The whole listing below must be printed again exactly, images excluded.

________________________________________

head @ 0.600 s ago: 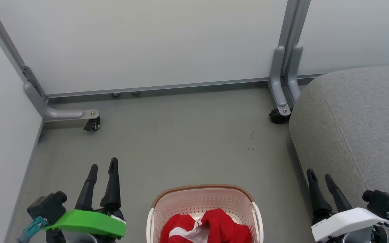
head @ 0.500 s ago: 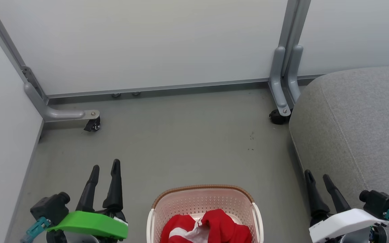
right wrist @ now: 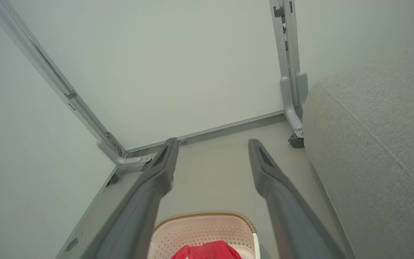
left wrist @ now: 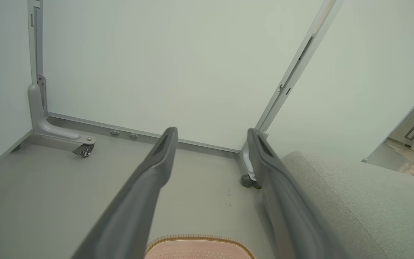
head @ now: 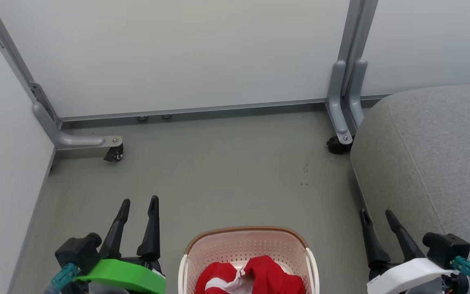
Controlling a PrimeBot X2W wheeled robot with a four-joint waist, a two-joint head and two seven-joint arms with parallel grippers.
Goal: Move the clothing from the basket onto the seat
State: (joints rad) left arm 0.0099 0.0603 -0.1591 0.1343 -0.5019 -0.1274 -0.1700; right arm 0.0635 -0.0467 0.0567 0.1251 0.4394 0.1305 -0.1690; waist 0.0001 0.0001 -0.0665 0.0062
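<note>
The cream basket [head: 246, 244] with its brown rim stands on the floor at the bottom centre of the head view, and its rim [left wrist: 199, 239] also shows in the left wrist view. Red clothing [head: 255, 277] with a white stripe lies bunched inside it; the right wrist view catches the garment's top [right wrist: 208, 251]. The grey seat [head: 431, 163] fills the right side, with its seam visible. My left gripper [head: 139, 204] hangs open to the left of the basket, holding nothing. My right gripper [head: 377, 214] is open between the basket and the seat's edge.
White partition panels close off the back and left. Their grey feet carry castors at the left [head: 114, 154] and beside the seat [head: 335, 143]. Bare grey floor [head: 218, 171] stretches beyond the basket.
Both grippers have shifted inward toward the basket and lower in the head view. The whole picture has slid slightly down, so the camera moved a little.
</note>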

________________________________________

* Output below:
head @ 0.600 s ago: 
head @ 0.500 s ago: 
right wrist @ now: 
left wrist @ now: 
head @ now: 
Controlling a PrimeBot X2W wheeled robot with a four-joint waist, a two-joint head and two seven-joint arms with parallel grippers.
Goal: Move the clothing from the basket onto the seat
State: (joints rad) left arm 0.0099 0.0603 -0.1591 0.1343 -0.5019 -0.1274 -0.1700; right arm 0.0635 -0.0467 0.0567 0.1251 0.4394 0.1305 -0.1690; waist 0.0001 0.0001 -0.0665 0.0062
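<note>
The cream basket [head: 246, 244] with its brown rim stands on the floor at the bottom centre of the head view, and its rim [left wrist: 199, 239] also shows in the left wrist view. Red clothing [head: 255, 277] with a white stripe lies bunched inside it; the right wrist view catches the garment's top [right wrist: 208, 251]. The grey seat [head: 431, 163] fills the right side, with its seam visible. My left gripper [head: 139, 204] hangs open to the left of the basket, holding nothing. My right gripper [head: 377, 214] is open between the basket and the seat's edge.
White partition panels close off the back and left. Their grey feet carry castors at the left [head: 114, 154] and beside the seat [head: 335, 143]. Bare grey floor [head: 218, 171] stretches beyond the basket.
Both grippers have shifted inward toward the basket and lower in the head view. The whole picture has slid slightly down, so the camera moved a little.
</note>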

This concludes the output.